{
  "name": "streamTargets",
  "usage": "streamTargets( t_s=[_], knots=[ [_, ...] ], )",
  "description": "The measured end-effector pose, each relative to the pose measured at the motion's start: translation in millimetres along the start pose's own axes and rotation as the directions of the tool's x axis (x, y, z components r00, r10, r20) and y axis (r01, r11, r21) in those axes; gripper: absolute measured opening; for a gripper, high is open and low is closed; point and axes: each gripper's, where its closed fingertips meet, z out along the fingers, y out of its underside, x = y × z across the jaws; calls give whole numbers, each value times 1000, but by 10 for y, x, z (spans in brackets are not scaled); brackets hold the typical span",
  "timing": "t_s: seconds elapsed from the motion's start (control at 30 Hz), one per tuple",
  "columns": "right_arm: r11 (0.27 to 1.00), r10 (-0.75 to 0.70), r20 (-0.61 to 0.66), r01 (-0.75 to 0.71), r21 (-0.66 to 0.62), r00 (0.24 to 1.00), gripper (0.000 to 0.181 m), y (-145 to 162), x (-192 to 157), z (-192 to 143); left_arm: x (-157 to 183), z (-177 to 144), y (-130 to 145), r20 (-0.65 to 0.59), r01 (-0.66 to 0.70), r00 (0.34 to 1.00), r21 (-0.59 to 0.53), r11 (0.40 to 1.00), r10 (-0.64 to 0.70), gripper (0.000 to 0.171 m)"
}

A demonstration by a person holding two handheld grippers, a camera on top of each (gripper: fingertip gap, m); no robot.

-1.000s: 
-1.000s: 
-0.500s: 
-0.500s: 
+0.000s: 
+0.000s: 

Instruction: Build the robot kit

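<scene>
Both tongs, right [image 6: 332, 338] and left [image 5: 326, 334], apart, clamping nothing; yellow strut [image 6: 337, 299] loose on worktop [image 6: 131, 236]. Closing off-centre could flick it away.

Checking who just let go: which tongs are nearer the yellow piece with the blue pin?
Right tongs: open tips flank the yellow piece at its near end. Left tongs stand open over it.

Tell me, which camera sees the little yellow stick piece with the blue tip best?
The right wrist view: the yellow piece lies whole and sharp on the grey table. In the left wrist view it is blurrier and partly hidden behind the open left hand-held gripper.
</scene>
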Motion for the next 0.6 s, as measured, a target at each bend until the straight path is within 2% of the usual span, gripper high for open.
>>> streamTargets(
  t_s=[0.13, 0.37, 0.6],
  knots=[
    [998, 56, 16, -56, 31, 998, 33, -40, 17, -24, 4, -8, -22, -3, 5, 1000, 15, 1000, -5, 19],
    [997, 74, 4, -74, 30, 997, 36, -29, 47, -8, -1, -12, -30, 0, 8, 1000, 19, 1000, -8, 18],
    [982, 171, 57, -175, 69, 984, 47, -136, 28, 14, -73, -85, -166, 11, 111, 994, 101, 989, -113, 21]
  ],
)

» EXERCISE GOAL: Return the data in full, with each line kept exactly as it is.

» RESULT FOR THIS TASK:
{
  "name": "streamTargets",
  "usage": "streamTargets( t_s=[_], knots=[ [_, ...] ], )",
  "description": "The measured end-effector pose, each relative to the pose measured at the motion's start: translation in millimetres along the start pose's own axes and rotation as the directions of the tool's x axis (x, y, z components r00, r10, r20) and y axis (r01, r11, r21) in those axes; gripper: absolute measured opening; for a gripper, high is open and low is closed; point and axes: each gripper's, where its closed fingertips meet, z out along the fingers, y out of its underside, x = y × z across the jaws; calls give whole numbers, each value times 1000, but by 10 for y, x, z (spans in brackets are not scaled); brackets hold the typical span",
  "timing": "t_s: seconds elapsed from the motion's start (control at 30 Hz), one per tuple",
  "columns": "right_arm: r11 (0.27 to 1.00), r10 (-0.75 to 0.70), r20 (-0.61 to 0.66), r01 (-0.75 to 0.71), r21 (-0.66 to 0.62), r00 (0.24 to 1.00), gripper (0.000 to 0.181 m), y (-145 to 162), x (-192 to 157), z (-192 to 143); left_arm: x (-157 to 183), z (-177 to 144), y (-130 to 145), r20 (-0.65 to 0.59), r01 (-0.66 to 0.70), r00 (0.34 to 1.00), r21 (-0.59 to 0.53), r11 (0.40 to 1.00), r10 (-0.64 to 0.70), gripper (0.000 to 0.171 m)"
}

A demonstration by a person holding two handheld grippers, a camera on top of each (gripper: fingertip gap, m); no robot.

-1.000s: 
-1.000s: 
-0.500s: 
-0.500s: 
+0.000s: 
+0.000s: 

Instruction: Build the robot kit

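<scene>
Both tongs, right [image 6: 332, 338] and left [image 5: 326, 334], apart, clamping nothing; yellow strut [image 6: 337, 299] loose on worktop [image 6: 131, 236]. Closing off-centre could flick it away.

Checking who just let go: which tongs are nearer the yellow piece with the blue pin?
Right tongs: open tips flank the yellow piece at its near end. Left tongs stand open over it.

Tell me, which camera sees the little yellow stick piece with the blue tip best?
The right wrist view: the yellow piece lies whole and sharp on the grey table. In the left wrist view it is blurrier and partly hidden behind the open left hand-held gripper.
</scene>
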Motion for the next 0.6 s, as measured, a target at each bend until the straight path is within 2% of the usual span, gripper high for open.
>>> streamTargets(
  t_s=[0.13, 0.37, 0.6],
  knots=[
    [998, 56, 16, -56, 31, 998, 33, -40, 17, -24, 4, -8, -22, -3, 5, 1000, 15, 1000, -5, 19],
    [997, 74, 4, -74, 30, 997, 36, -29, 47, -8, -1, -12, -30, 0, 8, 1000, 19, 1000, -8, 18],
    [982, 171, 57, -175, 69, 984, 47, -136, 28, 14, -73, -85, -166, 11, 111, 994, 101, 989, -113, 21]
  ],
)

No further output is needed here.